» Work instruction:
Every line of the entries that holds the word "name" is to be copied.

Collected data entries
####

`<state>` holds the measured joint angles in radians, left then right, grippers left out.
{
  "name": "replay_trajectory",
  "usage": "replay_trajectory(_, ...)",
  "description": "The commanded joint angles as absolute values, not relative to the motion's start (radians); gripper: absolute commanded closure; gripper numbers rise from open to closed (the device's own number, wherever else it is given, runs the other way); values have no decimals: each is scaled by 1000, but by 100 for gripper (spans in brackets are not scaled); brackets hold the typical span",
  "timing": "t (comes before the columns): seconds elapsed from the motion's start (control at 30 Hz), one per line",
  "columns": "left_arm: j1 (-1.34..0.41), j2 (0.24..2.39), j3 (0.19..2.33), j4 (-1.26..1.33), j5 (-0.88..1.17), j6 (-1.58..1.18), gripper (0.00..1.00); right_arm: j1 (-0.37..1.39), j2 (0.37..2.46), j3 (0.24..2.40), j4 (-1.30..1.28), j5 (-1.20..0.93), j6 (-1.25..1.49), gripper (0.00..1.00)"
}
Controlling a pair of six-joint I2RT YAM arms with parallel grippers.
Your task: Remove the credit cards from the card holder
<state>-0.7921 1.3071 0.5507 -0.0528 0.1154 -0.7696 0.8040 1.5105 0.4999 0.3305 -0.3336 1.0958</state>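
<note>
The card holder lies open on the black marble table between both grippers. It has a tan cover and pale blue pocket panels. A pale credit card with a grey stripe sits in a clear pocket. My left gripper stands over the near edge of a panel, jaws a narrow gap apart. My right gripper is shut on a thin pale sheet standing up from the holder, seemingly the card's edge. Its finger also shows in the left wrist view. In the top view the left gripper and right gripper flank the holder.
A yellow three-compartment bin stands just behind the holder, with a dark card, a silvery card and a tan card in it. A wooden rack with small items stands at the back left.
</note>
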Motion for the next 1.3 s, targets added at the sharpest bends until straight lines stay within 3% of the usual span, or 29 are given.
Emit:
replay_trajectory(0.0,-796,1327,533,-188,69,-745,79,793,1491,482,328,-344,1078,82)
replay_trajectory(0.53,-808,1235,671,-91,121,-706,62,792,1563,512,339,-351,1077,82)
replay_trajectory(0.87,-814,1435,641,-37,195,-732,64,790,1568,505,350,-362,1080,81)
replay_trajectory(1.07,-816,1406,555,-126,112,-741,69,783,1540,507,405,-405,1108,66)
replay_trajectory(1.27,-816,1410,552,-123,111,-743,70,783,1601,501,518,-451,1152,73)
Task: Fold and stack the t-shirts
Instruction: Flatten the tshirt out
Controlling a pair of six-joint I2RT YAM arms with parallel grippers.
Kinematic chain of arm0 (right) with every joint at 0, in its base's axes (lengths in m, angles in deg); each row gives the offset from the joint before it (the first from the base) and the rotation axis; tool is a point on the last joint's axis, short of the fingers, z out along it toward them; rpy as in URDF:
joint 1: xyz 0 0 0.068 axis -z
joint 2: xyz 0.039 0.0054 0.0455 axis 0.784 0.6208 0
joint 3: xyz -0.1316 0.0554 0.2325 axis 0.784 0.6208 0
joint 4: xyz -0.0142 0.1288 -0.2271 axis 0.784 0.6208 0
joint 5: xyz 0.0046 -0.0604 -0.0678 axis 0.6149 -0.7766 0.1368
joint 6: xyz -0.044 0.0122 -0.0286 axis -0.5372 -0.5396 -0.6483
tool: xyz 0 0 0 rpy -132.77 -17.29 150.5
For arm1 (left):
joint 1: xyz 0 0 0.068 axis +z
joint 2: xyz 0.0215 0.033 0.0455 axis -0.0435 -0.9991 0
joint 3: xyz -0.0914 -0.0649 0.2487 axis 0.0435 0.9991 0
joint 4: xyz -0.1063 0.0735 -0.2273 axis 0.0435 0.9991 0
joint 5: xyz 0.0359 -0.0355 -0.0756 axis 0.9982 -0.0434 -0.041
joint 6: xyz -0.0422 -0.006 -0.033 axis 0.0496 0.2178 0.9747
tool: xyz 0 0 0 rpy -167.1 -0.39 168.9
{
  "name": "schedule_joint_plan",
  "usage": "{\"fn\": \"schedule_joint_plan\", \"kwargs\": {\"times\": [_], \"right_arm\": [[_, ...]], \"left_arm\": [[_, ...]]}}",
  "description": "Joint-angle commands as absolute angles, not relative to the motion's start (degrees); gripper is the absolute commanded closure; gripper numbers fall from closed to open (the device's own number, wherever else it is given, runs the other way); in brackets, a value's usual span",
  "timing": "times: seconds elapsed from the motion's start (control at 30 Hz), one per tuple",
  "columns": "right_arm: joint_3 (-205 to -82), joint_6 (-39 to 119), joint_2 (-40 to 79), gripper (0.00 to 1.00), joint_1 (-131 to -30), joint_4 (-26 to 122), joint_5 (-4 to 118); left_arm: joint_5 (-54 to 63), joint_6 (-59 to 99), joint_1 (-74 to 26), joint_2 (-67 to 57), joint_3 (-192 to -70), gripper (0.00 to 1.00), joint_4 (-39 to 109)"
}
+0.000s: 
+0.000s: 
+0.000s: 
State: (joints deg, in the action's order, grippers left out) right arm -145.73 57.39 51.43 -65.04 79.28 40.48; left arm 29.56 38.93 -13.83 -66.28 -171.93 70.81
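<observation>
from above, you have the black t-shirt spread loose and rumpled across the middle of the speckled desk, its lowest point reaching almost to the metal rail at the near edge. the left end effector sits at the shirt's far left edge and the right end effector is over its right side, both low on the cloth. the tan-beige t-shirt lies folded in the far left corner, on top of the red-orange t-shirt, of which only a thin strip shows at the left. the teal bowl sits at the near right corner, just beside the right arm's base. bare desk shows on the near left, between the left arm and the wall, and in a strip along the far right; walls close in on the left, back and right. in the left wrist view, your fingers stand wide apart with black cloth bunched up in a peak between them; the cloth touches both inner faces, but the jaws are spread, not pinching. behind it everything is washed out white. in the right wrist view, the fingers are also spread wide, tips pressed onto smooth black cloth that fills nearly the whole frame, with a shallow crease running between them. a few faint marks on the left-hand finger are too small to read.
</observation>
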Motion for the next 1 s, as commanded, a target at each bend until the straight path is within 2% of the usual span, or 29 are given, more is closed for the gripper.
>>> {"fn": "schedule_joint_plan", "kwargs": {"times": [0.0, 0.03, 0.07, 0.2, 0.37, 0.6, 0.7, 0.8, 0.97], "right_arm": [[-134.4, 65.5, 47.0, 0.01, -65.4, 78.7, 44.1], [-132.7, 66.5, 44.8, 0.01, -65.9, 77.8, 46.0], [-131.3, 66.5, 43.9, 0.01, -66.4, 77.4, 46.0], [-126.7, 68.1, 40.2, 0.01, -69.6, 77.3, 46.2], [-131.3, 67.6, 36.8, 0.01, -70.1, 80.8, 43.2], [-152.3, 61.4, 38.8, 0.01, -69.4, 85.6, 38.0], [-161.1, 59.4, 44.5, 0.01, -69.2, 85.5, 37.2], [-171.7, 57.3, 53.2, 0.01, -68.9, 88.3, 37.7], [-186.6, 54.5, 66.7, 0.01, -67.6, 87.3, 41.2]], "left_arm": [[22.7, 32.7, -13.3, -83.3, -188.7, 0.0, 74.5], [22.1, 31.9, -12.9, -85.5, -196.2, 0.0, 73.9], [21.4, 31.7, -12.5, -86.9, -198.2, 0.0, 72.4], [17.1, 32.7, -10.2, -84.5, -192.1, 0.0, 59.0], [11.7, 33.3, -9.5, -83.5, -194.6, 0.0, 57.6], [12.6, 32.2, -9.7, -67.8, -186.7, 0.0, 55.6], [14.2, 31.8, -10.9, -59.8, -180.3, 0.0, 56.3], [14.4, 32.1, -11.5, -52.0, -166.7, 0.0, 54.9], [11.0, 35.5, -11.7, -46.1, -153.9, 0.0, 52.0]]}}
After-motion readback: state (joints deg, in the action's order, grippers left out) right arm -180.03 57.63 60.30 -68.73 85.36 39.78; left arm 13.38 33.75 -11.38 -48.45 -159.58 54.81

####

» Final answer:
  "name": "replay_trajectory",
  "name": "schedule_joint_plan",

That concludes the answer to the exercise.